Building a Web Client in Python

01
of 09

Network Programming is not Voodoo

For many people, network programming is a black art, with network programmers being the witch-doctors of the Web. As with most things that relate to computers, it really is easy once you know a little bit about it. This tutorial will help you grasp the basics of client operations by building a simple web client.
02
of 09

Programming Networks in Python: the Basics

All network transactions happen between clients and servers. In most protocols , the clients ask a certain address and receive data. The servers watch a port and give information.

To affect a network connection you need to know the host, the port, and the actions allowed on that port. Each port is associated with a service. Each server watches a different port.

Most web servers run on port 80, though it may sometimes be 8080. FTP lives on port 21, and secure shell (SSH) is on 22. For email, POP, SMTP, and IMAP all live on different ports.

You should note that these addresses are the common port numbers for the different services. A network administrator can change them for his or her network. As long as the client asks for the correct service on the right port at the right address, communication will still happen. Google's mail service, for example, does not run on the common port numbers but, because they know how to access their accounts, users can still get their mail.

03
of 09

Importing Modules for Network Programming in Python

As usual, our program will be more flexible if we assign values dynamically instead of hard-coding values. Therefore, let's import the sys module so we can grab input from the command line.
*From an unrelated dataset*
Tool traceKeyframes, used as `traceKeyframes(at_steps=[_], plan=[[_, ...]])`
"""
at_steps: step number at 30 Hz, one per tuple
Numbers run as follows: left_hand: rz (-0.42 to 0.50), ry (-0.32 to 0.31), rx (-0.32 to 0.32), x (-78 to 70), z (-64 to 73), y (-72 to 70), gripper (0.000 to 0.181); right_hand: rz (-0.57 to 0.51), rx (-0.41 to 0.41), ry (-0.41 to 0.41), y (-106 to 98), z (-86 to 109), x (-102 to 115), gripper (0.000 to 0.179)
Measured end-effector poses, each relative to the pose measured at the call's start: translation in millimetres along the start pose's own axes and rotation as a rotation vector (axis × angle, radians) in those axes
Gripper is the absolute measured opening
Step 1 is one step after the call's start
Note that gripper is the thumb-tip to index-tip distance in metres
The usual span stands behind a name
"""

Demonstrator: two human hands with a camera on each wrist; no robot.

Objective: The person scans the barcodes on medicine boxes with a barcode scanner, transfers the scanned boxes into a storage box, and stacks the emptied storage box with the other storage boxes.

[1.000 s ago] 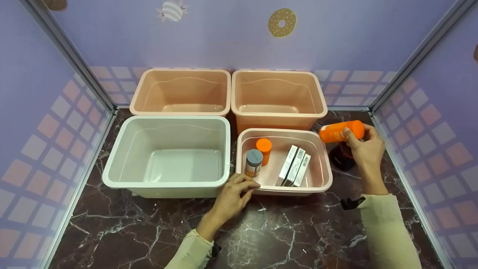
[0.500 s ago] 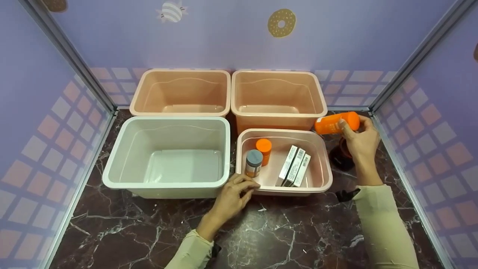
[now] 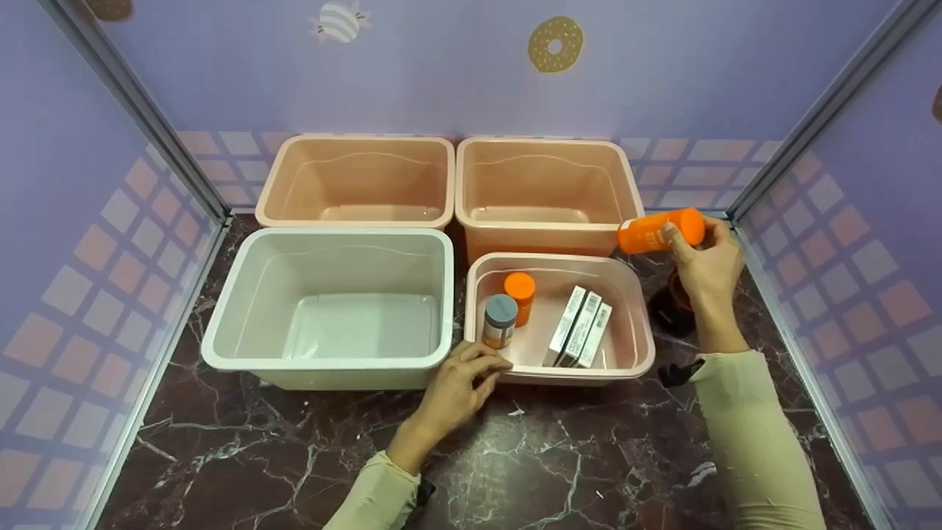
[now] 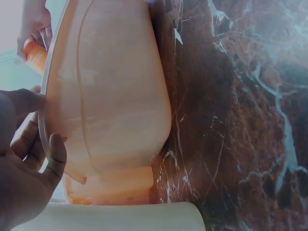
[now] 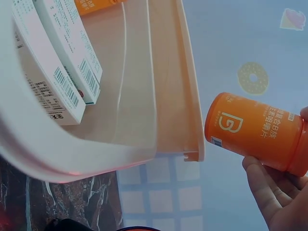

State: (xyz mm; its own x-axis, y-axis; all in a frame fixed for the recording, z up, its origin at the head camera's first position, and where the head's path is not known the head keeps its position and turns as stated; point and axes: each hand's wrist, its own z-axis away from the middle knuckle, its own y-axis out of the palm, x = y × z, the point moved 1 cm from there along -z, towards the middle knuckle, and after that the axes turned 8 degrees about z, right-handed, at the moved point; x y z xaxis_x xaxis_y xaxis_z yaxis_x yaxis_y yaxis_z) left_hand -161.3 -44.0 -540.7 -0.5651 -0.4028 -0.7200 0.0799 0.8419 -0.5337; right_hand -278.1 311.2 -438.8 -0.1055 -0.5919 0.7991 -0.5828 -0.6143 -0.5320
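Head view, as I read it from my remote station, by descending size. One dark marbled tabletop (image 3: 515,460), lower frame. One pale green bin (image 3: 324,364), left of centre. Two peach bins side by side behind: left peach bin (image 3: 353,223), upper left of centre; right peach bin (image 3: 544,239), upper right of centre. One shallow pink bin (image 3: 567,373), centre right.

One left hand (image 3: 456,390), below centre: I see it pinching the pink bin's near left rim, thumb on the outer wall in the left wrist view. One right hand (image 3: 710,269), right side: grasping an orange bottle (image 3: 647,233) near its cap end. Bottle: raised, tipped nearly level, base toward frame left, by the right peach bin's near right corner.

One dark object (image 3: 673,316), below that hand, partly hidden. Three white boxes (image 3: 578,327), leaning together in the pink bin's right half. One grey-lidded jar (image 3: 500,320) and one orange-capped bottle (image 3: 519,291), upright in its left half.
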Motion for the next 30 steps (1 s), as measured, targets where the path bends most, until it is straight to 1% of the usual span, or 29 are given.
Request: traceKeyframes(at_steps=[4, 11, 16, 23, 30], plan=[[0.000, 0.007, -0.005, 0.0, 0.1, -0.8, 0.023, 0.010, 0.000, 0.003, 2, -2.9, 4, 0.059], [-0.003, 0.002, 0.004, -0.5, 0.4, -1.2, 0.022, 0.002, 0.001, 0.017, 9, -9.1, 8, 0.058], [-0.003, -0.007, 0.009, -0.4, 0.3, -1.4, 0.022, -0.011, -0.020, -0.011, 14, -12.9, 12, 0.054], [0.006, -0.020, 0.010, 0.7, 0.8, -0.7, 0.022, 0.043, -0.031, -0.013, 20, -18.8, 17, 0.058], [0.017, -0.019, 0.007, 1.8, 0.9, 0.1, 0.022, 0.043, -0.038, 0.011, 28, -23.0, 19, 0.057]])
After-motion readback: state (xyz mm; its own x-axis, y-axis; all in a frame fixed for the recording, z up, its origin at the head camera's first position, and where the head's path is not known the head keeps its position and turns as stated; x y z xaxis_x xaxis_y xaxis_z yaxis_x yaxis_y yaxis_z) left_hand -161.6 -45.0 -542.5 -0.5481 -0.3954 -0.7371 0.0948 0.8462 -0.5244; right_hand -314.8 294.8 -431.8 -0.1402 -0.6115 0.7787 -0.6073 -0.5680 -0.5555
Next, import the socket module. This is the bedrock of most network programming in Python. While different modules exist for the various protocols, the socket module allows you to access any port on any machine and read or write to it. Other modules are certainly more appropriate for their given tasks (e.g., httplib, ftplib, gopher, poplib, etc.), but socket is foundational to each of the others (the httplib module, for example, imports socket).

Next, we need to declare a few variables.

04
of 09

Giving Python the Internet Protocol Information

As I mentioned earlier, every network client needs to know the address of the machine, the port of the service, and the name of the file on which it is to operate. Theoretically, we could take the port number from the command line. However, because the port usually determines the service, it is safer to hardwire the port (and therefore the service) into the program. For a web service, we will look on port 80.

 import port = 80 

Next, let's take the server's address and the name of the file from the command line. Because we are working on the Web, we can make us of the DNS and allow for URLs.

 host = sys.argv[1] 
 filename = sys.argv[2] 
05
of 09

Creating a Socket With Python

In order to access the Internet, we need to create a socket. The syntax for this call is as follows:

 <variable> = socket.socket(<family>, <type>) </blockquote>  

The recognised socket families are:

  • AF_INET: IPv4 protocols (both TCP and UDP)
  • AF_INET6: IPv6 protocols (both TCP and UDP)
  • AF_UNIX: UNIX domain protocols
The first two are obviously internet protocols. Anything that travels over the internet can be accessed in these families. Many networks still do not run on IPv6. So, unless you know otherwise, it is safest to default to IPv4 and use AF_INET.

The socket type refers to the type of communication used through the socket. The five socket types are as follows:

  • SOCK_STREAM: a connection-oriented, TCP byte stream
  • SOCK_DGRAM: UDP transferral of datagrams (self-contained IP packets that do not rely on client-server confirmation)
  • SOCK_RAW: a raw socket
  • SOCK_RDM: for reliable datagrams
  • SOCK_SEQPACKET: sequential transfer of records over a connection
By far, the most common types are SOCK_STEAM and SOCK_DGRAM because they function on the two protocols of the IP suite. The latter three are much rarer and so may not always be supported.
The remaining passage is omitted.